Exercise directions: What is needed is an exact copy of the lines in the listing below, from the one with "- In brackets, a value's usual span" up to and including the one with "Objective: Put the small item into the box", with no other lines.

== Supplied material

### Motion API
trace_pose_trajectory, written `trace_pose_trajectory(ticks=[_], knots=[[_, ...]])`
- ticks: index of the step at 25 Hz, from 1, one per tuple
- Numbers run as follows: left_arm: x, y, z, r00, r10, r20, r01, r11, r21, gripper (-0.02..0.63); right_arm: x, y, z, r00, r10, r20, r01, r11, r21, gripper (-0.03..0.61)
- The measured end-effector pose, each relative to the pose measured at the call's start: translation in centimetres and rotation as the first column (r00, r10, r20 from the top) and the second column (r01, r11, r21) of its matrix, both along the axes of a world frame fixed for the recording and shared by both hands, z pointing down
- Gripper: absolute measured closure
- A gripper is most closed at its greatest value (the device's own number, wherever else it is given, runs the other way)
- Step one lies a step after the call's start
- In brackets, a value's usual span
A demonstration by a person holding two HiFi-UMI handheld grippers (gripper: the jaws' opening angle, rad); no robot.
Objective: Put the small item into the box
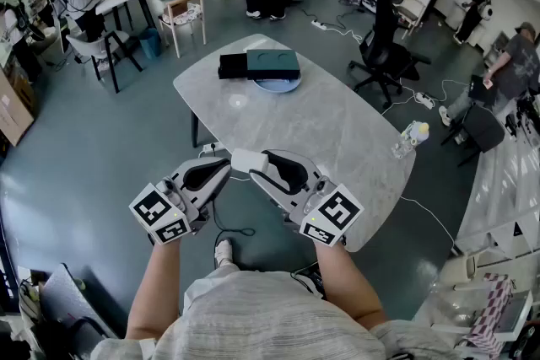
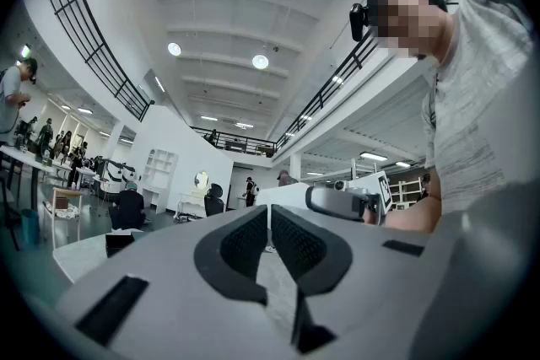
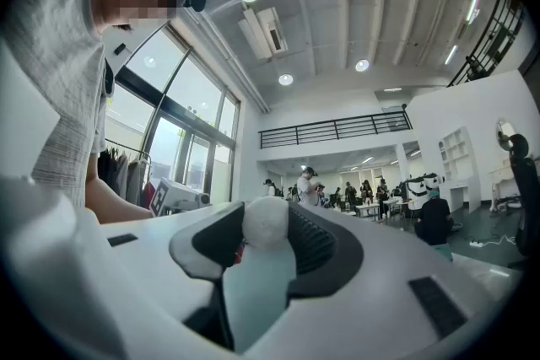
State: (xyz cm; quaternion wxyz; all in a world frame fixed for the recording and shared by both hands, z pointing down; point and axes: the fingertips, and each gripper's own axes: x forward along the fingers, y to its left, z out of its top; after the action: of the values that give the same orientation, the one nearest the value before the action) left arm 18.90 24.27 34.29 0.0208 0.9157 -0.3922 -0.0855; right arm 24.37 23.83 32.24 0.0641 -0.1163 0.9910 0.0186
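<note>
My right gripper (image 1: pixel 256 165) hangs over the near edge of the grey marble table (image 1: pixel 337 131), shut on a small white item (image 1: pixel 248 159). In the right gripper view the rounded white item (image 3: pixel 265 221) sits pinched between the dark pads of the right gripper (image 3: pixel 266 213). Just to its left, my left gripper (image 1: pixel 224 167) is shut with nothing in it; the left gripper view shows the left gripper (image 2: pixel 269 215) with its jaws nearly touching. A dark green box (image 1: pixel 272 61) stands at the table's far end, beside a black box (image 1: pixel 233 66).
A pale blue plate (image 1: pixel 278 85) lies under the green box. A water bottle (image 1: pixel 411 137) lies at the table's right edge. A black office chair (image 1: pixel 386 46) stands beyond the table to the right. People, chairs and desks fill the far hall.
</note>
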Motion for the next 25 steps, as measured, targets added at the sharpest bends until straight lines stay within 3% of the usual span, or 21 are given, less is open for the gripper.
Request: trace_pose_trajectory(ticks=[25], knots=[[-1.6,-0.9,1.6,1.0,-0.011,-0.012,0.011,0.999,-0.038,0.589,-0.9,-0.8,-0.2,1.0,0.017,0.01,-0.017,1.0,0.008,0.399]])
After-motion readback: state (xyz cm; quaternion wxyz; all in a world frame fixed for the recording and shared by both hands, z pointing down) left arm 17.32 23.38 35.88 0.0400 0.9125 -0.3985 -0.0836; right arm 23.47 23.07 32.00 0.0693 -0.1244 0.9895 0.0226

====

Answer to the exercise:
- In brackets, a value's usual span
A demonstration by a person holding two HiFi-UMI handheld grippers (gripper: the jaws' opening angle, rad); no robot.
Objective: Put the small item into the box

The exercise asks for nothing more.